日本のいちばん長い日(2015年製作の映画)
3.5
今年の原田監督は難しい!
私のような若輩者は、まず言葉を理解するところから始まります。
「駆け込み女と駆け出し男」同様、人生の先輩たちにギッシリ囲まれながら観てきました。

昭和天皇を演じたもっくんがとても上品でした。
一歩間違えたら笑えてしまうような口調なんかを自然に演じていて、上品以外形容できる言葉が見つからないほど。

陸軍の若い将校たちの戦争を続けたいという気持ちも何だか分かる気がする。
戦争をしたい、というよりも、決定的な武力での負けを認めていないのに何故白旗を振らねばならないのか、まだ自分たちには戦う力が残っているのに何故半端なところで諦めなければならないのか、それを良しとしないし、周りからも良しとされないだろうと思い込んでいたのだと思う。軍人としてのプライドや美徳もそこにあったはずではないか。
戦場にいる数百人の為を思ったらどうのこうの、なんてセリフがチラッとあったけど、実際戦場にいた兵士たちはどんな気持ちでいたのだろう。
日本にいてそこまで命の危険に晒されていない彼らと同じ感情であったといえるのか。

最終的にクーデターって、そんなことありますか。
あそこであの反乱が起こっていたら今の日本ってどうなってたんだろう。
命を粗末に出来ない時代に、味方同士で起こる命の奪い合いって本末転倒というか、もうどこに向かいたいのかも私には理解できない。

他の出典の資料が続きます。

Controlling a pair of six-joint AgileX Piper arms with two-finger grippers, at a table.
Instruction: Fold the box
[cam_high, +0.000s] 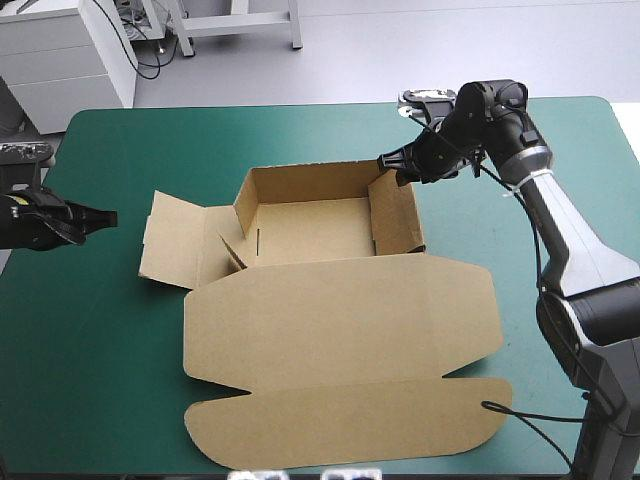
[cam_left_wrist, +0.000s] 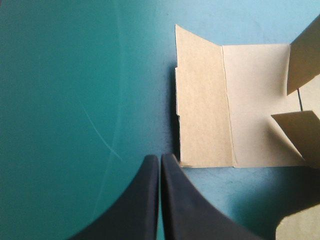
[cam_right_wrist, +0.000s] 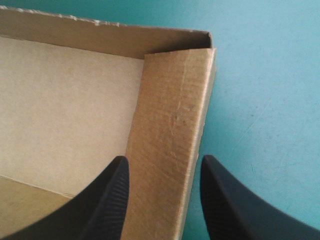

若さと情熱って、間違った方向に行くと凄く危険なもの。それって普遍的なことだなあ、と感じました。

一番記憶に残っているのは昭和天皇の言葉。
ナポレオンの話をしていて、人民のための終戦よりも自分たちの名誉のための戦争継続を優先させてはならない、といったことを仰せられる。
それが全てだと思いました。
もうそのセリフが全て。
お前ら全員よく聞け!とスクリーンに向かって声を上げたくなった。笑

ストーリーとはちょっと離れますが、原田監督って本当に面白い方だなと。
大臣と大臣が口論する姿がリバースショットで映されるんですが、そこにちょこちょこっとダルそうにタバコを吸う総理、山口努が挟まれるんです。その対比が面白いし、好きなテンポですね。
あと、スローモーション。これは前作でも印象的な使われ方をしていて「好きなスローモーショントップ10」にも食い込んでくる美しいものだったんですけど、今作では陸軍大臣が部下に囲まれながら議会に向かうシーンであったと思います。あの重々しい空気感が好きだと感じました。